New SwRI Models Reveal Inner Complexity of Saturn Moon

Using new geochemical models, SwRI scientists found that CO2 in Enceladus’ ocean may be controlled by chemical reactions at the seafloor. Integrating this finding with previous discoveries of H2 and silica suggests geochemically diverse environments in the rocky core. This diversity has the potential to create energy sources that could support life.

A Southwest Research Institute team developed a new geochemical model that reveals that carbon dioxide (CO2) from within Enceladus, an ocean-harboring moon of Saturn, may be controlled by chemical reactions at its seafloor. Studying the plume of gases and frozen sea spray released through cracks in the moon’s icy surface suggests an interior more complex than previously thought.

“By understanding the composition of the plume, we can learn about what the ocean is like, how it got to be this way and whether it provides environments where life as we know it could survive,” said SwRI’s Dr.
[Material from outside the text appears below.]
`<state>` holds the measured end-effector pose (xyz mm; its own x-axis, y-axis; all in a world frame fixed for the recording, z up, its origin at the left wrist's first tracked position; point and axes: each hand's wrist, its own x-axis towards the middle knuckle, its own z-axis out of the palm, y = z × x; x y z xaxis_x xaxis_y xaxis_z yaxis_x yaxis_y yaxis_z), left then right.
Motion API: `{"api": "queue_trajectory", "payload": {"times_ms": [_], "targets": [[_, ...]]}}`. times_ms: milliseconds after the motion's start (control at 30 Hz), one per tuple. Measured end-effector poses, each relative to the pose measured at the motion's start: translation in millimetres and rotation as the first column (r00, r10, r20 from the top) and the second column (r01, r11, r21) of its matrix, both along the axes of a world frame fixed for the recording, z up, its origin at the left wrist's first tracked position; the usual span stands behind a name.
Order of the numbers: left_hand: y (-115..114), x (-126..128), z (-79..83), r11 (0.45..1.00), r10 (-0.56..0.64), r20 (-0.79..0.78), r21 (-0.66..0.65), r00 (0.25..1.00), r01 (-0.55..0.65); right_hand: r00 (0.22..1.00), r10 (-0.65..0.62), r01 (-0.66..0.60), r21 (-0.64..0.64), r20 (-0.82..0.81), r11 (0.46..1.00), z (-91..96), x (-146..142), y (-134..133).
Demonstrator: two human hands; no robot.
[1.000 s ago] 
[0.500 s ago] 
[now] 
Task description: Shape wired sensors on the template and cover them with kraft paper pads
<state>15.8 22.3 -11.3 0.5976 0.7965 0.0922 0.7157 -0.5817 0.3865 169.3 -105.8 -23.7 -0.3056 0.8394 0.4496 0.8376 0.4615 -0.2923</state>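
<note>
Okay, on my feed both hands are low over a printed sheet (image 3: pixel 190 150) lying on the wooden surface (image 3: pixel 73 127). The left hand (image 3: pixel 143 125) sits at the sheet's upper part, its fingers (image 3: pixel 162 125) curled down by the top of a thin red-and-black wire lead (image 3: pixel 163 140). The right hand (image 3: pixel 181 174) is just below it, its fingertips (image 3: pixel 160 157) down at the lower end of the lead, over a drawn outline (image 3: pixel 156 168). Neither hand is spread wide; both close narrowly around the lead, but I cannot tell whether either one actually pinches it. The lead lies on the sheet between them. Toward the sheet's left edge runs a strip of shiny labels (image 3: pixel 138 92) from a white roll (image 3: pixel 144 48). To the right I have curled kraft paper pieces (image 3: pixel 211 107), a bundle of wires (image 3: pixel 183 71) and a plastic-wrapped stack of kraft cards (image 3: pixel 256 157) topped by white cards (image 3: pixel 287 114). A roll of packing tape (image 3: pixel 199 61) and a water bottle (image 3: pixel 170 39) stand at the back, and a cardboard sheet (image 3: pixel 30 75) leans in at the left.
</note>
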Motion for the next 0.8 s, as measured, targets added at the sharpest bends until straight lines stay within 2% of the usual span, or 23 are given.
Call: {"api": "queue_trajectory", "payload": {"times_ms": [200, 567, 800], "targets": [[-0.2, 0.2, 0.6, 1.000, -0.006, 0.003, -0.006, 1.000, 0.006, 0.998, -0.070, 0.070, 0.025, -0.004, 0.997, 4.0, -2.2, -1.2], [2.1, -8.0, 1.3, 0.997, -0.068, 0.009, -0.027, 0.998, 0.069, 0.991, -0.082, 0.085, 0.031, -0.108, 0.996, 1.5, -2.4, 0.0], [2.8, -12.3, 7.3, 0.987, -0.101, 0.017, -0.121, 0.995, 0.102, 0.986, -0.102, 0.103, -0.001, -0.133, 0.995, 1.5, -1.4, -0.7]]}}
Christopher Glein, lead author of a paper in Geophysical Research Letters outlining the research. “We came up with a new technique for analyzing the plume composition to estimate the concentration of dissolved CO2 in the ocean. This enabled modeling to probe deeper interior processes.”

Analysis of mass spectrometry data from NASA’s Cassini spacecraft indicates that the abundance of CO2 is best explained by geochemical reactions between the moon’s rocky core and liquid water from its subsurface ocean. Integrating this information with previous discoveries of silica and molecular hydrogen (H2) points to a more complex, geochemically diverse core.
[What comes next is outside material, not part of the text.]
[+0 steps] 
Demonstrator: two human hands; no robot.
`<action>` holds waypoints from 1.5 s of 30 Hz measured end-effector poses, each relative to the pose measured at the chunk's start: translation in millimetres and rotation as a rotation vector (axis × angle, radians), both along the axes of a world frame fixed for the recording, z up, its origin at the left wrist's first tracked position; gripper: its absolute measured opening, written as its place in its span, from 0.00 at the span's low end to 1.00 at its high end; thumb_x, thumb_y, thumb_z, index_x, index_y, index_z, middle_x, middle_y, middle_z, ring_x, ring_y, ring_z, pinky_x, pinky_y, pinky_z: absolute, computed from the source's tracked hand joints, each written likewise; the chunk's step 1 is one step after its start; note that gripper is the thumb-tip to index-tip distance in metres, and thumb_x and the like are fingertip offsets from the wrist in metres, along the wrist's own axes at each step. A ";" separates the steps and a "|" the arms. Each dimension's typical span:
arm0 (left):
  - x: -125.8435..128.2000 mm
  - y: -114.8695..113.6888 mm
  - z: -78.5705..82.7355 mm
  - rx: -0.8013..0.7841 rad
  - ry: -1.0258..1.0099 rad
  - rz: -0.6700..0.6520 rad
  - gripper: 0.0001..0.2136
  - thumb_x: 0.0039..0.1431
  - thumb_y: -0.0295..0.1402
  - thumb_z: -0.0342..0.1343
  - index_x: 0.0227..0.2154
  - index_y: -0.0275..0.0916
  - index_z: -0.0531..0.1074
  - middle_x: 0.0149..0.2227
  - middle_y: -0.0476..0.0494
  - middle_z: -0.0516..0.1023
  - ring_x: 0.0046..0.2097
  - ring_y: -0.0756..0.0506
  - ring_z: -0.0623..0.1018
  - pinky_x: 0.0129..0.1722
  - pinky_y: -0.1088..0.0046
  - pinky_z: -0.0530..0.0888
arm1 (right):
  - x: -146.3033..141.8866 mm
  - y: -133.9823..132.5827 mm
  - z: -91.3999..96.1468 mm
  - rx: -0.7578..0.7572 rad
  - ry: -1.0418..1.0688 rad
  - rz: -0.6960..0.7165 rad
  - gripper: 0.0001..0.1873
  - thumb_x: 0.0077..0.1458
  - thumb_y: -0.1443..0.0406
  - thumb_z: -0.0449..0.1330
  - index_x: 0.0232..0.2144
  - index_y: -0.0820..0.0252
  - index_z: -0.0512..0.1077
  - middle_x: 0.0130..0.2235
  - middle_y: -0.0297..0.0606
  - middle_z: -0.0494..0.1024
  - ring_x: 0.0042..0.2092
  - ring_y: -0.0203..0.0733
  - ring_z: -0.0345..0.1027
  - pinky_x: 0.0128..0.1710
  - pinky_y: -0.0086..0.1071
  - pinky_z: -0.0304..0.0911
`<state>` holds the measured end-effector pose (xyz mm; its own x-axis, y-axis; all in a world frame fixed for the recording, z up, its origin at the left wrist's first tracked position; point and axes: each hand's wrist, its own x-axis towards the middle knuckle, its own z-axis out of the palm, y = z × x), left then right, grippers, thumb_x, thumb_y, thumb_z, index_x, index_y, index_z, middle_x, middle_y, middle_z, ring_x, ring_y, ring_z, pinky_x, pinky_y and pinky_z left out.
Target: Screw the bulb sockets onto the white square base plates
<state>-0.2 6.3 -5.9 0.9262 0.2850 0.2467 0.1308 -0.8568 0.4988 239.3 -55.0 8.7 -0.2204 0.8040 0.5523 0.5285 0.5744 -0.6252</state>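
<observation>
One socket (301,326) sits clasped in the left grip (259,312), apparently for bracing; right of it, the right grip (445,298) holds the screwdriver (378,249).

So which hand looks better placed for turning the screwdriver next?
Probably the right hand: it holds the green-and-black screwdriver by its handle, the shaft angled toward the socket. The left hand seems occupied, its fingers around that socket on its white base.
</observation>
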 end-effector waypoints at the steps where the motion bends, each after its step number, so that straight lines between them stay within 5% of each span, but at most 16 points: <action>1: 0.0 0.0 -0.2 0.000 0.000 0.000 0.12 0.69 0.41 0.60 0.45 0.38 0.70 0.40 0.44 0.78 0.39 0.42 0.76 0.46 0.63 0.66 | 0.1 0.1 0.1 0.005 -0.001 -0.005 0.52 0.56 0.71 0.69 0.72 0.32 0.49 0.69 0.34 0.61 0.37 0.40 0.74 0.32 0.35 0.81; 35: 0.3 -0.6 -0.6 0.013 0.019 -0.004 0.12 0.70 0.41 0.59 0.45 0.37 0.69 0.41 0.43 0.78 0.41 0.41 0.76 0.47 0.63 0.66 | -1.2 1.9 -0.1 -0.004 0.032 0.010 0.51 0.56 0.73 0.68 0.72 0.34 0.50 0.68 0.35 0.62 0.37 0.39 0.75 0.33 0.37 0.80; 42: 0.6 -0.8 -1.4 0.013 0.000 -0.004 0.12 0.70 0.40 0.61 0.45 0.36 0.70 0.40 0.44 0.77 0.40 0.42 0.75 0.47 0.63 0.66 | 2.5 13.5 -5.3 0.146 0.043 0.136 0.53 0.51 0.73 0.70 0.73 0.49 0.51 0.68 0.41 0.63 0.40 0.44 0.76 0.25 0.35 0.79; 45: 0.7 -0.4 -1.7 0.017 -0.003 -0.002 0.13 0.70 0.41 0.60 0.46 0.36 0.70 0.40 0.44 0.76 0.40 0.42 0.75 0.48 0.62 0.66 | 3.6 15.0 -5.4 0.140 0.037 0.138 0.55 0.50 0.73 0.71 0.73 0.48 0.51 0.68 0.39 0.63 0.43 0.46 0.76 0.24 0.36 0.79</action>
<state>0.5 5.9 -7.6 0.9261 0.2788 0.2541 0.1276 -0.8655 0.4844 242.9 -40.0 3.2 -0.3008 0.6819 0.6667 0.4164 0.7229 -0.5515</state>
“Based on our findings, Enceladus appears to demonstrate a massive carbon sequestration experiment,” Glein said. “On Earth, climate scientists are exploring whether a similar process can be utilized to mitigate industrial emissions of CO2. Using two different data sets, we derived CO2 concentration ranges that are intriguingly similar to what would be expected from the dissolution and formation of certain mixtures of silicon- and carbon-bearing minerals at the seafloor.”

Another phenomenon that contributes to this complexity is the likely presence of hydrothermal vents inside Enceladus. At Earth’s ocean floor, hydrothermal vents emit hot, energy-rich, mineral-laden fluids that allow unique ecosystems teeming with unusual creatures to thrive.

“The dynamic interface of a complex core and seawater could potentially create energy sources that might support life,” said SwRI’s Dr. Hunter Waite, principal investigator of Cassini’s Ion Neutral Mass Spectrometer (INMS). “While we have not found evidence of the presence of microbial life in the ocean of Enceladus, the growing evidence for chemical disequilibrium offers a tantalizing hint that habitable conditions could exist beneath the moon’s icy crust.”

The scientific community continues reaping the benefits of Cassini’s close flyby of Enceladus on Oct. 28, 2015, prior to the end of the mission. INMS detected H2 as the spacecraft flew through the plume, and a different instrument had earlier detected tiny particles of silica, two chemicals that are considered to be markers for hydrothermal processes.

“Distinct sources of observed CO2, silica and H2 imply mineralogically and thermally diverse environments in a heterogeneous rocky core,” Glein said. “We suggest that the core is composed of a carbonated upper layer and a serpentinized interior.” Carbonates commonly occur as sedimentary rocks such as limestone on Earth, while serpentine minerals are formed from igneous seafloor rocks that are rich in magnesium and iron.

It is proposed that hydrothermal oxidation of reduced iron deep in the core creates H2, while hydrothermal activity intersecting quartz-bearing carbonated rocks produces silica-rich fluids. Such rocks also have potential to influence the CO2 chemistry of the ocean via low-temperature reactions involving silicates and carbonates at the seafloor.

“The implications for possible life enabled by a heterogeneous core structure are intriguing,” said Glein. “This model could explain how planetary differentiation and alteration processes create chemical (energy) gradients needed by subsurface life.”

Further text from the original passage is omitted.